Il Giudice di prime cure, anziché applicare il suddetto principio, ha deciso di aderire ad altro filone giurisprudenziale, decisamente più conservativo per le casse dell’Erario, applicando le tariffe ministeriali di cui al DM 256/2006 stabilite per la custodia degli autocarri. Tale criterio di liquidazione si basa su una valutazione analogica “spaziale” dei beni (container e autocarri), che è stata avallata anche dalla Suprema Corte (con le decisioni n. 22966/2011 e, più recentemente, Cass. n. 1205/2020) e che ha portato alla liquidazione in favore dell’operatore di un’indennità media di 2,16 €/giorno (per 5.171,15 €).

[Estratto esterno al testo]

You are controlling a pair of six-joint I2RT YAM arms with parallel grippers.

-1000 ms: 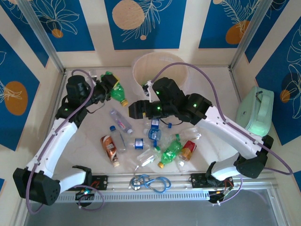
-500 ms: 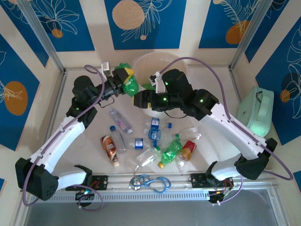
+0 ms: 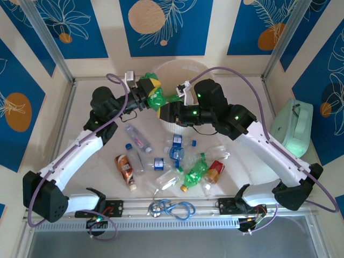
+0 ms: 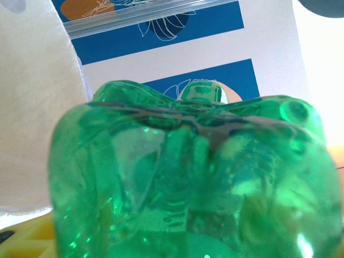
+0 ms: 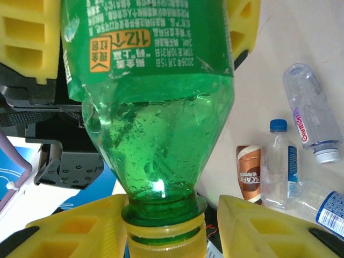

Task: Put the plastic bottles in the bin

Come è stato correttamente rilevato dal Tribunale di Forlì con la pronuncia in commento, però, tale principio non può trovare applicazione nel caso di specie, in quanto il criterio di liquidazione corretto per la custodia di container in area portuale è quello dettato dall’ordinanza della Suprema Corte n. 752/2016. A ben vedere, infatti, i precedenti richiamati che hanno confermato la correttezza dell’applicazione in via equitativa della tariffa degli autocarri aveva come presupposto l’assenza di usi locali applicabili alla fattispecie. Poiché, invece, l’ordinanza sopra richiamata ha introdotto proprio gli usi locali richiamati dall’art. 58 DPR 115/2002 per la quantificazione della custodia di container in area portuale, il Giudice non può più ricorrere al criterio residuale dell’equità per liquidare l’indennità, dovendo ricorrere all’utilizzo delle tariffe portuali più competitive, come stabilito dalla Suprema Corte.

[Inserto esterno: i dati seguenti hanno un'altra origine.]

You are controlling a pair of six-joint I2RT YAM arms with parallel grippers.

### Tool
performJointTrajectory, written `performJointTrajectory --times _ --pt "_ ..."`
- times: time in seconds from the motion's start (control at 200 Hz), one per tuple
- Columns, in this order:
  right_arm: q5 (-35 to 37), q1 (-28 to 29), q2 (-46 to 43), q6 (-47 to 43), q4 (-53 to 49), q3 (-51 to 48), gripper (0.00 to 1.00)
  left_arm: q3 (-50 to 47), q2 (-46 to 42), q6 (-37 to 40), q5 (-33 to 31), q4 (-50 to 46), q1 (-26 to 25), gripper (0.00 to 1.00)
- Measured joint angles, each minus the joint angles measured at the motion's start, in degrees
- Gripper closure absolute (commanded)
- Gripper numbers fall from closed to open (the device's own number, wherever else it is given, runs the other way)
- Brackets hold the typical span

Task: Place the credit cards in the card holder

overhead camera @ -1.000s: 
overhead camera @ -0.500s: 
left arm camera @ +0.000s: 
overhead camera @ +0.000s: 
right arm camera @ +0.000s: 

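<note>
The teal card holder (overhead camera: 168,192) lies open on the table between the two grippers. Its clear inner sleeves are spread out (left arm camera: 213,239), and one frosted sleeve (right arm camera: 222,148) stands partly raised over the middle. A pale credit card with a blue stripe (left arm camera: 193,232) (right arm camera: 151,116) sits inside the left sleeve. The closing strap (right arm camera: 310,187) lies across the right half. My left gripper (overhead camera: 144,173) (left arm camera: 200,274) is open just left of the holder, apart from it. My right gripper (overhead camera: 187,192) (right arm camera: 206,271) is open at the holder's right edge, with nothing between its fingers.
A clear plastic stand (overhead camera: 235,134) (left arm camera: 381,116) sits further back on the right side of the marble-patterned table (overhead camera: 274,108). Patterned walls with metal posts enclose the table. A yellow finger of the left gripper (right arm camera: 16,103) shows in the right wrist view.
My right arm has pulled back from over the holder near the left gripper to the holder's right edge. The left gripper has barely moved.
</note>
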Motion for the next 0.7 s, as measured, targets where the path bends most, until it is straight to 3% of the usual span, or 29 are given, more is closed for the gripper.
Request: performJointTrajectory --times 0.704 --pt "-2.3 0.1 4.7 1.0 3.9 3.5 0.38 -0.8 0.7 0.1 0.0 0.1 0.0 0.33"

Il Tribunale di Forlì, riformando quindi la decisione del giudice di prime cure, ha liquidato un’indennità pari, in media, a 13,7 €/giorno (per 32.822 €).

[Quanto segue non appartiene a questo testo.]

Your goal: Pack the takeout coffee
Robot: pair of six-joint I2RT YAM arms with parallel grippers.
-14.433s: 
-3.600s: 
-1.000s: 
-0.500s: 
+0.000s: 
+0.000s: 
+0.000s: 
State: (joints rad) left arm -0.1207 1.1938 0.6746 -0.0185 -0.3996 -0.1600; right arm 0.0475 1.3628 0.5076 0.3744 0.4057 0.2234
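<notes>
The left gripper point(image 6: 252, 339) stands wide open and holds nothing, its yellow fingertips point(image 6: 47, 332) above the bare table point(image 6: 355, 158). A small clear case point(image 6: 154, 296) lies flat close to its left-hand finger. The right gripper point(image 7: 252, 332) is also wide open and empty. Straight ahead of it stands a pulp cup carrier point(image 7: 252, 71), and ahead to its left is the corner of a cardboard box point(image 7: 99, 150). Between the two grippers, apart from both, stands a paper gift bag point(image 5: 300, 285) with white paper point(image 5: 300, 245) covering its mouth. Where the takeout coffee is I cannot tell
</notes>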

Le pronunce che applicano fedelmente il principio stabilito dall’ordinanza n. 752/2016 sono rare, nonostante la chiarezza del dettato della Cassazione, continuando a prevalere l’errato orientamento che liquida le indennità da custodia di container parametrandole alle tariffe stabilite per gli autocarri. Tale malcostume determina il susseguirsi di liquidazioni inique e dannose per gli operatori portuali, i quali non solo devono subire la nomina a custodi senza poter opporre alcun rifiuto, ma devono altresì assumersi gravi responsabilità a fronte di indennità spesso irrisorie. In alcuni porti, le Procure competenti hanno sottoscritto accordi con gli operatori, applicando una corretta interlocuzione tra interesse pubblico ed esigenze private, ma tali situazioni costituiscono ancora un’eccezione.

Auspichiamo quindi che la pronuncia in commento costituirà un precedente per ottenere, in futuro, un’equa indennità per gli operatori portuali nominati custodi giudiziali ma, almeno questa volta, giustizia è stata fatta!